Neben Sarah Suhr, die jetzt die Wüstinger beim Kreiswettbewerb vertreten wird, zeichneten sich auch die anderen Schüler durch ihre gelungenen Vorträge aus. So wurde die zehnjährige Elena Brinkmann mit „De Wiehnachtsgeschicht“ zweite Siegerin. Den dritten Platz holte die neunjährige Fentke Stolle, Platz vier teilten sich die ebenfalls neunjährigen Vanessa Linke und Louisa Wiebezieck.

Mit leeren Händen ging ohnehin niemand nach Hause. Denn alle erhielten ein Buch („Steffi lehrnt Platt“). Dazu gab es für jeden Teilnehmer eine Urkunde.

Lehrerin Elka Lange zeigte sich mit den Leistungen ihrer Schüler zufrieden. Und auch die Kinder, die sie ein halbes Jahr lang in der Plattdeutsch AG betreut hatte, erinnern sich gerne an die vergangenen Monate zurück. „Die Geschichten, die wir geübt haben, die haben viel Spaß gemacht“, sagte zum Beispiel die neunjährige Vanessa. „Und die Zahlen auch.
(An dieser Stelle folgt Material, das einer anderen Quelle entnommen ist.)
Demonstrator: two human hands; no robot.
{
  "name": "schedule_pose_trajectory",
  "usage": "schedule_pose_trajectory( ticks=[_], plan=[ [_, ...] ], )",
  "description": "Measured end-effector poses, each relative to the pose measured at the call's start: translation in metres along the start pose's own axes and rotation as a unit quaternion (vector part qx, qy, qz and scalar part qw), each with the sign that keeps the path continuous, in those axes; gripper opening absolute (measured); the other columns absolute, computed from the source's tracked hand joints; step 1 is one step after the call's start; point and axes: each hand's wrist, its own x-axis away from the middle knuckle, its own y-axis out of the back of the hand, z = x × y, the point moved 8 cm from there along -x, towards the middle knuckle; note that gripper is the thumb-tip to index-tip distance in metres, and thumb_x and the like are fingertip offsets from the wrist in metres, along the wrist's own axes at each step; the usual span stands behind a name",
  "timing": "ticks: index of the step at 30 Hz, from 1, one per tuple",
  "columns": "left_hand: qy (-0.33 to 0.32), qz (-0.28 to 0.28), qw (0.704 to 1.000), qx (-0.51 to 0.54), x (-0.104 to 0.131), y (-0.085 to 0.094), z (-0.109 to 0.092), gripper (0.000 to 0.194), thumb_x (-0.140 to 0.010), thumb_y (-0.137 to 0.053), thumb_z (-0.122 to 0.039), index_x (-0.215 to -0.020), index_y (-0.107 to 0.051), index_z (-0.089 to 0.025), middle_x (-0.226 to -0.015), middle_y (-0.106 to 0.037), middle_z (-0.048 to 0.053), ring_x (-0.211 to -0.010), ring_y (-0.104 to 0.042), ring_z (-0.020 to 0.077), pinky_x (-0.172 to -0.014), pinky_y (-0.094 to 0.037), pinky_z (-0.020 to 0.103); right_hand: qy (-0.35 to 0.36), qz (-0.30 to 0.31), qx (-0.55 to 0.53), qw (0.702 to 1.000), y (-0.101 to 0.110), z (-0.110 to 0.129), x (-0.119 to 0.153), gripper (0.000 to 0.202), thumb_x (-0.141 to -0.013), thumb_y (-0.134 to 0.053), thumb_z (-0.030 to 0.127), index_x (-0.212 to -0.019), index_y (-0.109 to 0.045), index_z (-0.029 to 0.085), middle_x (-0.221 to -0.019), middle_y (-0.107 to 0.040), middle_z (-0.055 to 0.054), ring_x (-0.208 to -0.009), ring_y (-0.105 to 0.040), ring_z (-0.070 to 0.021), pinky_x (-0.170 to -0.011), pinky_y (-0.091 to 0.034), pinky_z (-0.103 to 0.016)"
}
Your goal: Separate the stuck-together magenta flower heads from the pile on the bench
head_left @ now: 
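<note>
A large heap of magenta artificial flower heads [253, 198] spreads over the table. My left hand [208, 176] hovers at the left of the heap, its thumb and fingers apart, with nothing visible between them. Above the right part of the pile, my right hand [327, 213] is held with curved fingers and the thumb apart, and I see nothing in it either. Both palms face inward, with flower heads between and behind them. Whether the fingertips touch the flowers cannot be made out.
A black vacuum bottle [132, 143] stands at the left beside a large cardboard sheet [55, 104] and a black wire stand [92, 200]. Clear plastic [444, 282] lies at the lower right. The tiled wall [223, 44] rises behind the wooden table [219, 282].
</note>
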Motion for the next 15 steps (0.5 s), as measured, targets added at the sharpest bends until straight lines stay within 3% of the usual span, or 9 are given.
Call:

Frau Lange hat uns immer Zahlen auf Plattdeutsch gesagt und wir mussten raten, welche das sind“, erinnert sich die zehnjährige Elena zurück.

Darüber hinaus habe das spielerische Erlernen von plattdeutschen Begriffen, zum Beispiel von Körperteilen, auf dem Stundenplan gestanden. Und zu Weihnachten habe man plattdeutsche Lieder eingeübt, so die Lehrerin. Aus drei Texten – „Dat Boomhuus“, „De kloke Kohsteert“ und „De Wiehnachtsgeschicht“ – durften sich die Kinder schließlich einen aussuchen, um ihn beim Lesewettbewerb vorzutragen.

Ob die Gewinnerin Sarah sich auch auf Kreisebene durchsetzen wird, bleibt abzuwarten. „Immerhin hatten wir schon zweimal Schüler, die es bis ins Landesfinale geschafft haben“, erinnert sich Elka Lange. Den Schulentscheid zu gewinnen, sei aber ja schon ein toller Erfolg.